→ **REQUIRED WORK**
Where the line containing "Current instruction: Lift" appears in the records below, begin there and write out each line exactly until the last one, and nothing more.

(Beginning of TASK INPUT)

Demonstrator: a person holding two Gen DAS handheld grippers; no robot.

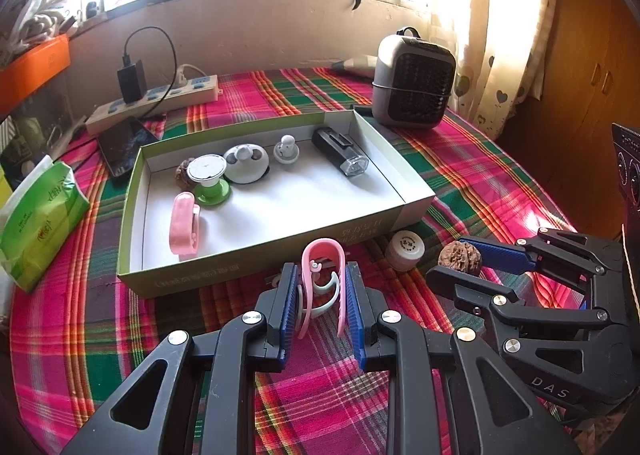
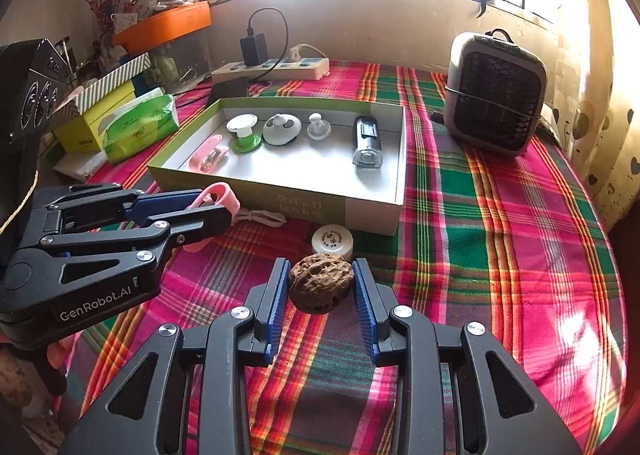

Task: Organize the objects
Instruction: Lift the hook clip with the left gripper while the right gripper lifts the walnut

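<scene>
while six things sit in the box (image 1: 416, 207), left gripper (image 1: 322, 295) clasps one clip (image 1: 323, 275), right gripper (image 2: 322, 295) one walnut (image 2: 321, 287).

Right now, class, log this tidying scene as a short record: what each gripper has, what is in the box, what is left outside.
left gripper: shut on pink clip
right gripper: shut on walnut
box: holds another pink clip, green-based spool, two white round gadgets, black bike light, second walnut
outside box: small white jar on plaid cloth
</scene>
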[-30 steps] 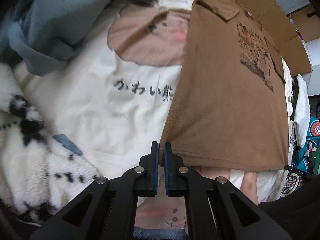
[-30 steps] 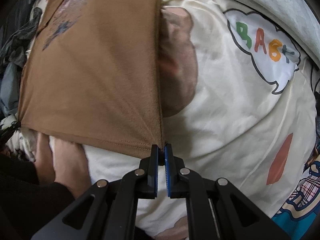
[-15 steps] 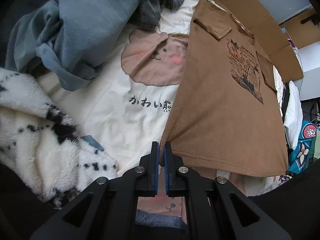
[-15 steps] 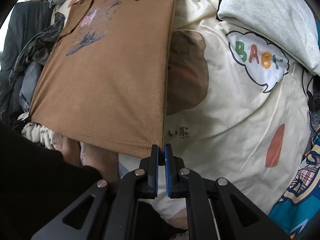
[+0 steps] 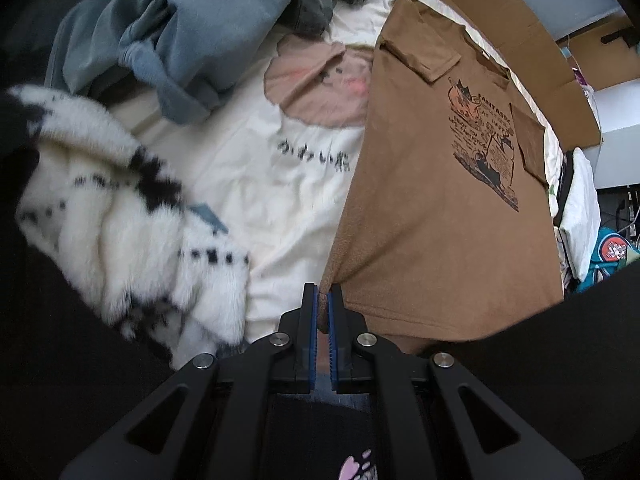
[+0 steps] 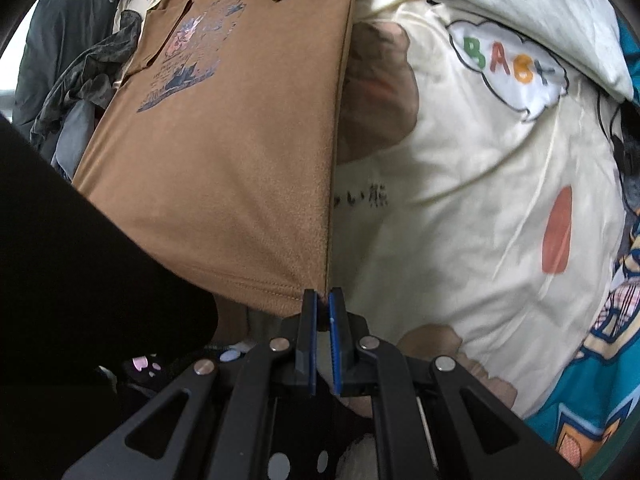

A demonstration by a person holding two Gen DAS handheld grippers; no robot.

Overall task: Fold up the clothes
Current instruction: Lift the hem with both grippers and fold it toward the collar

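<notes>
A brown T-shirt (image 5: 444, 216) with a dark cat print is stretched flat in the air over a cream bedsheet (image 5: 248, 168), sleeves folded in. My left gripper (image 5: 322, 289) is shut on its lower left hem corner. In the right wrist view the same T-shirt (image 6: 240, 148) hangs to the left, and my right gripper (image 6: 323, 294) is shut on its lower right hem corner. The hem runs taut between the two grippers. The collar end lies far from me, toward the head of the bed.
A blue-grey garment (image 5: 176, 40) and a fluffy black-and-white blanket (image 5: 112, 216) lie left. Cardboard (image 5: 520, 40) stands behind the shirt. A grey pillow (image 6: 532, 12) and dark clothes (image 6: 76, 76) flank the sheet. A dark sleeve (image 6: 80, 288) fills the lower left.
Both grippers have risen and pulled back with the hem corners, lifting the shirt higher off the sheet. More of the bed and clothes pile shows around it.
</notes>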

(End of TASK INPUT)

→ **EXERCISE ANSWER**
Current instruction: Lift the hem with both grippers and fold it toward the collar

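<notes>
A brown T-shirt (image 5: 444, 216) with a dark cat print is stretched flat in the air over a cream bedsheet (image 5: 248, 168), sleeves folded in. My left gripper (image 5: 322, 289) is shut on its lower left hem corner. In the right wrist view the same T-shirt (image 6: 240, 148) hangs to the left, and my right gripper (image 6: 323, 294) is shut on its lower right hem corner. The hem runs taut between the two grippers. The collar end lies far from me, toward the head of the bed.
A blue-grey garment (image 5: 176, 40) and a fluffy black-and-white blanket (image 5: 112, 216) lie left. Cardboard (image 5: 520, 40) stands behind the shirt. A grey pillow (image 6: 532, 12) and dark clothes (image 6: 76, 76) flank the sheet. A dark sleeve (image 6: 80, 288) fills the lower left.
Both grippers have risen and pulled back with the hem corners, lifting the shirt higher off the sheet. More of the bed and clothes pile shows around it.
</notes>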

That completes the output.